Peer Review of “Discovery of Novel Inhibitors of HMG-CoA Reductase Using Bioactive Compounds Isolated From Cochlospermum Species Through Computational Methods (Preprint)”

This is a peer-review report submitted for the preprint “Discovery of Novel Inhibitors of HMG-CoA Reductase Using Bioactive Compounds Isolated From Cochlospermum Species Through Computational Methods.”

This review is the result of a virtual, collaborative live review discussion organized and hosted by PREreview and JMIR Publications on February 21, 2025. The discussion was joined by 13 people: 3 facilitators from the PREreview Team, 1 member of the JMIR Publications team, 1 author, and 8 live review participants. The authors of this review have dedicated additional asynchronous time over the course of 2 weeks to help compose this final report using the notes from the live review. We thank all participants who contributed to the discussion and made it possible for us to provide feedback on this preprint.

Summary

Cholesterol is an essential component of cellular membranes and a precursor for the biosynthesis of steroid hormones, bile acids, and vitamin D. However, elevated low-density lipoprotein cholesterol is a major contributor to atherosclerosis and cardiovascular diseases, which are leading causes of morbidity and mortality worldwide. Inhibiting HMG-CoA (3-hydroxy-3-methylglutaryl-coenzyme A) reductase (HMGR) is a key therapeutic strategy for managing hypercholesterolemia, with statins serving as the most widely used competitive inhibitors; however, their prolonged use is associated with adverse effects. This study aims to identify novel, natural inhibitors of HMGR as potential alternatives to statins.

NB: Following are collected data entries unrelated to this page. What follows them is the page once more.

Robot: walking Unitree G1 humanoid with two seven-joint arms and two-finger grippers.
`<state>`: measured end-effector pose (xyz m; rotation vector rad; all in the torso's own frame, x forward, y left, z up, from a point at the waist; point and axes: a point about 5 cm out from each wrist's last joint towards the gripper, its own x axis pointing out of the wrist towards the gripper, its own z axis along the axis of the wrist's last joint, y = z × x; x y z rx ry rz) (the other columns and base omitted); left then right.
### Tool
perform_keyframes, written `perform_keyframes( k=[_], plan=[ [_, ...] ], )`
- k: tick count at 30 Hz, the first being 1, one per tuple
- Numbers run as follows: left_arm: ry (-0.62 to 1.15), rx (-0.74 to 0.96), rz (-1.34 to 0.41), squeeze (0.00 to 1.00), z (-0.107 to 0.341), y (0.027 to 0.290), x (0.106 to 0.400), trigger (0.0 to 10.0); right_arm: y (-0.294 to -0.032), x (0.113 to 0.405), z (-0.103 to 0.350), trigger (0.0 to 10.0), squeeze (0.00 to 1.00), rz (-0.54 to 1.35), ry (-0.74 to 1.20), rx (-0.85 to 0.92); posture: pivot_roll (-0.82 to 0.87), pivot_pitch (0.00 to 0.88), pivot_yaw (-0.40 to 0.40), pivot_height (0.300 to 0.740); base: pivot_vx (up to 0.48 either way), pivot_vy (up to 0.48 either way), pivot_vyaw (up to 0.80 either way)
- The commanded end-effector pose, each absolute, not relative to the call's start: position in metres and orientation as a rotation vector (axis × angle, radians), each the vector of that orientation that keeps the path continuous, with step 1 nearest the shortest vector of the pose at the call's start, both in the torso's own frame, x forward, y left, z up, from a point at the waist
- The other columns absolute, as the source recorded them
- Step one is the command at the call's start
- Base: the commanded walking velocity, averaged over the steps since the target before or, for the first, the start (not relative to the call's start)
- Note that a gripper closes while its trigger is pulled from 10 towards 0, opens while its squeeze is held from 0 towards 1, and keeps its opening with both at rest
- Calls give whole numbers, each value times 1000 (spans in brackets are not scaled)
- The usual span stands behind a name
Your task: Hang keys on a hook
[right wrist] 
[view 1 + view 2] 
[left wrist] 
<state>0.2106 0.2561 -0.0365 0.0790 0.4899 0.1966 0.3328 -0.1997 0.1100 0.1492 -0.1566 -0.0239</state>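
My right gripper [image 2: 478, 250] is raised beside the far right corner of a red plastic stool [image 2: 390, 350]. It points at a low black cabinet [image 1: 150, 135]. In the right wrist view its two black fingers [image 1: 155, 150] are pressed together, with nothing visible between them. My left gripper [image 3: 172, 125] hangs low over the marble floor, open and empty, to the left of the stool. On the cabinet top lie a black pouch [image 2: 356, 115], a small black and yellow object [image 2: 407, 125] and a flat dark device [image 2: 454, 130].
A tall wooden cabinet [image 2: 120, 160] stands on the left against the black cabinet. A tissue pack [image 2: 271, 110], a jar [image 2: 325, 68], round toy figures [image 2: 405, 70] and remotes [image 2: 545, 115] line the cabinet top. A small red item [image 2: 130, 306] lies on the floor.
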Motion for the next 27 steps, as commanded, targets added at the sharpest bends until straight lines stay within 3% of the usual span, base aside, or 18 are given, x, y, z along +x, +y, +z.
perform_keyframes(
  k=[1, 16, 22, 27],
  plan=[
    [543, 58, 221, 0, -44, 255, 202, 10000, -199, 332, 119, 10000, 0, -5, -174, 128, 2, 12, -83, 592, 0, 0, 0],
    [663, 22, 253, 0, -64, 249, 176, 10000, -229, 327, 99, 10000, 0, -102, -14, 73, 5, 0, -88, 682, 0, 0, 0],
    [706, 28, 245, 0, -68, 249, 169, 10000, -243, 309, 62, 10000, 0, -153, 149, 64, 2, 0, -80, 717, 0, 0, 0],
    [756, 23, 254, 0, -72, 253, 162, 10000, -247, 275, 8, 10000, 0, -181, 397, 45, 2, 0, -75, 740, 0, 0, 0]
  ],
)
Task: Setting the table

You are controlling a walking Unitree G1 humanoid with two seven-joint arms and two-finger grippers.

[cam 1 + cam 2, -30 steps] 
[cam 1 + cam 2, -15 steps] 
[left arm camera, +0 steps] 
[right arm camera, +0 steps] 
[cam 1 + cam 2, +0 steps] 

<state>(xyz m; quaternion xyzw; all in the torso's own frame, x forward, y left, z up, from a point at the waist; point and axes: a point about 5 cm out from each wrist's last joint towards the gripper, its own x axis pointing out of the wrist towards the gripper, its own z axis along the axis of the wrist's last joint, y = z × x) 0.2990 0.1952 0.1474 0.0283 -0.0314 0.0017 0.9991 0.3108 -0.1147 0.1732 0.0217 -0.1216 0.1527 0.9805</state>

This study [1] used a molecular docking method to investigate the inhibitory potential of 84 phytochemicals from Cochlospermum planchonii and Cochlospermum tinctorium against human HMGR. Molecular docking is a purely computational technique used to predict how small molecules bind to proteins. Specifically, the author used a semirigid docking approach, meaning that the structure of the receptor was not allowed to change while the phytochemicals and statins were given some degree of flexibility at the binding pocket. The phytochemicals were screened for their drug-likeness and absorption, distribution, metabolism, excretion, and toxicity properties based on Lipinski’s rule of five, and 32 were docked against the enzyme’s HMG-binding site alongside its native ligand and 6 statins as controls. Docking results identified 10 promising inhibitors of HMGR. These compounds, including 3-O-methylellagic acid, all displayed strong binding affinities and interactions that were either comparable to or exceeding those of the statins used as control ligands.

These findings highlight the therapeutic potential of natural compounds in treating hypercholesterolemia. However, as indicated in the manuscript, further in vitro and in vivo experiments will be needed to establish their efficacy and safe therapeutic use.

Concerns and Feedback

All reviewers found that the study was well written and comprehensive. There were no major concerns regarding the techniques or analyses. A few points were made during the discussion and are highlighted below:

• Reviewers appreciated the depth and thoroughness of the search through the literature of peer-review research. Some reviewers were surprised about the date (1991) of some studies related to the high-performance liquid chromatography–UV analysis of phytochemicals identified in the ethanolic and methanolic extract of C tinctorium and wondered whether there may be more recent studies to also consider.
• To increase the reproducibility of the study, some reviewers wondered if it would be possible to make the data and code used to analyze the data openly available.
• The figures and tables are comprehensive and clearly presented, with well-written descriptions. If feasible, reviewers would suggest ways to visually highlight key compounds listed in tables using colors, bold text, or labels. Furthermore, incorporating chemical structures directly within the relevant tables or as supplementary figures would further enhance the understanding of their molecular characteristics and potential interactions.
• While the author acknowledges the need for in vitro and in vivo validation studies, explicitly addressing potential computational limitations—such as docking inaccuracies, semirigid approach versus more flexible ones, or the absence of dynamic modeling—would further strengthen the discussion.
• Some reviewers suggested adapting the part of the study that identified the compounds through literature review into a systematic review.

Concluding Remarks

We thank the author of the preprint for posting their work openly and for allowing the review of their work openly via live review. We also thank all participants of the live review call for their time and for engaging in the lively discussion that generated this review.